Agrarisch Encyclopedie

Veerman (1954)

Gepubliceerd op 17-11-2021

Kaascontrole

betekenis & definitie

Stelsel van maatregelen, die ten doel hebben de afnemers van kaas de garantie te geven, dat de kaas, die ze kopen, werkelijk tot die klasse behoort, als waarvoor ze wordt verkocht.

De k. is tot stand gekomen door de samenwerking van de kaasproducenten zelf, die daartoe kaascontrolestations hebben opgericht.

De hierbij aangesloten fabrikanten hebben vrijwillig verschillende verplichtingen op zich genomen i.v.m. het gehalte van de door hen te bereiden kaas.
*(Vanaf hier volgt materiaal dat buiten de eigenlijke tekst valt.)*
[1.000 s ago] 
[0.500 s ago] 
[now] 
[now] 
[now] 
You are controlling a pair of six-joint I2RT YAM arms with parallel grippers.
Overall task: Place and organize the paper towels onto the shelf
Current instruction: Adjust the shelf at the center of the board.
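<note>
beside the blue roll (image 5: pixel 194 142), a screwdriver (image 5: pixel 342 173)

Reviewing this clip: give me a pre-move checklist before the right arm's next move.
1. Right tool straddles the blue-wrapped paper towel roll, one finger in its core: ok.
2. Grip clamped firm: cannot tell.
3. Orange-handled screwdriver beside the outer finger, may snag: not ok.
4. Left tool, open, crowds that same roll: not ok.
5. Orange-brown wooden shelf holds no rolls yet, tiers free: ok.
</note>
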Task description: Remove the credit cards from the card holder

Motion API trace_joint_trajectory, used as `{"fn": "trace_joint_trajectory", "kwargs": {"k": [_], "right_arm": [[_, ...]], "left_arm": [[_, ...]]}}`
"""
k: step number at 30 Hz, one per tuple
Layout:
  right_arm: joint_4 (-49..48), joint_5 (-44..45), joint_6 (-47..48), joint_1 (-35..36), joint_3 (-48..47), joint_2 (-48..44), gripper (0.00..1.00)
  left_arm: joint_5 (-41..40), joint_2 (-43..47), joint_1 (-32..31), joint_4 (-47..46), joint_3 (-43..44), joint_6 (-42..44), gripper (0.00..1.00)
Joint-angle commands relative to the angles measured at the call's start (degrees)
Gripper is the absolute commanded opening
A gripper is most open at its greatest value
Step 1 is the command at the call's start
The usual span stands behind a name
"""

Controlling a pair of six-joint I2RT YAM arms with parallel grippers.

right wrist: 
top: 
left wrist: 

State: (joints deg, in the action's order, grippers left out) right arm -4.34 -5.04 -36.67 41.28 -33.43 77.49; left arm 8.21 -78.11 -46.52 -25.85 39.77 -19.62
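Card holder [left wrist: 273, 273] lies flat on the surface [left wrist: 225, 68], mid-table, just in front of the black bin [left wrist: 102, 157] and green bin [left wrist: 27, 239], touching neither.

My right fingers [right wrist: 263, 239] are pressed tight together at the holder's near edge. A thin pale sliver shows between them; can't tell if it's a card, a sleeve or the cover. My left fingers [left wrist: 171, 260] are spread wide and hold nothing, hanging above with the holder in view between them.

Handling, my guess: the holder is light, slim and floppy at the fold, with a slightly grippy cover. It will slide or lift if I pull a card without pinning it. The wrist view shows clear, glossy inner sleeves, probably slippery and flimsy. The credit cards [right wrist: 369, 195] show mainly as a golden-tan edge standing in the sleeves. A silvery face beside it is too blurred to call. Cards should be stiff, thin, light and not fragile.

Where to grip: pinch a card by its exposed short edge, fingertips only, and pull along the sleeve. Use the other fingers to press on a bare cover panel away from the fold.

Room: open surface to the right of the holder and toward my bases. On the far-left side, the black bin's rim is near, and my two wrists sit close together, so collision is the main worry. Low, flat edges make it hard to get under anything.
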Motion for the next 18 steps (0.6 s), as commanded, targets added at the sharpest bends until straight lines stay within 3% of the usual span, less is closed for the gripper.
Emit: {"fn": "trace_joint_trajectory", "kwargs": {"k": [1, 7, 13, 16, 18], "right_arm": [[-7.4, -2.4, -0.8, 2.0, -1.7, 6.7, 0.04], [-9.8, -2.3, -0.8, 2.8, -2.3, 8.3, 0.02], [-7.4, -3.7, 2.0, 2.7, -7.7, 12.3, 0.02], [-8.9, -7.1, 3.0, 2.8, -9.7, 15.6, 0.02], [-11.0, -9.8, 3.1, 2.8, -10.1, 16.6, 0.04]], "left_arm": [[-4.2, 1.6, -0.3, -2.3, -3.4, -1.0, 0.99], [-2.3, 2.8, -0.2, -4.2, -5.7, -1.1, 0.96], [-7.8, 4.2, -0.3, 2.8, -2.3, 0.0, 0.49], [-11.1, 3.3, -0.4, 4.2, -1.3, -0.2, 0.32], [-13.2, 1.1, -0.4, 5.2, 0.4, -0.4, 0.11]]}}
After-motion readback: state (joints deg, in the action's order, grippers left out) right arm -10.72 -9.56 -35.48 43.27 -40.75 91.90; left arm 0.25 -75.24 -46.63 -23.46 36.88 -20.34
Deze wordt voorzien van een waarborgmerk in de handel gebracht. Het eerst zijn opgericht de controlestations voor volvette boerenkaas. Deze werden in 1914 onder Rijkstoezicht gesteld. Dit geschiedde met de stations voor niet-volvette kaas in 1918.

Er bestaan in Ned. 5 kaascontrolestations, nl. te Utrecht (voor controle op de volvette kaas gemaakt op boerderijen in Utr., Geld., Ov., Drente en het gebied van N. Holl. tussen Amsterdam en de grens van Utr.); te s-Gravenhage (voor volvette kaas gemaakt op de boerderijen in Z.Holl., N. Brab. en Limb.); te Leeuwarden voor de controle op de fabrieksmatig bereide volvette en niet volvette kaas in Friesl., Gron., Drente en Ov.; te Alkmaar voor controle op de in fabrieken zowel als op boerderijen gemaakte kaas in N. Holl. (behalve het gebied, dat onder het Utrechtse station valt) en te ‘s-Gravenhage voor de controle op de kaasfabrieken in Z.Holl., Utr., N.Brab., Zeel., Limb. en Geld. en op de boerderijen, waar Leidse kaas wordt bereid.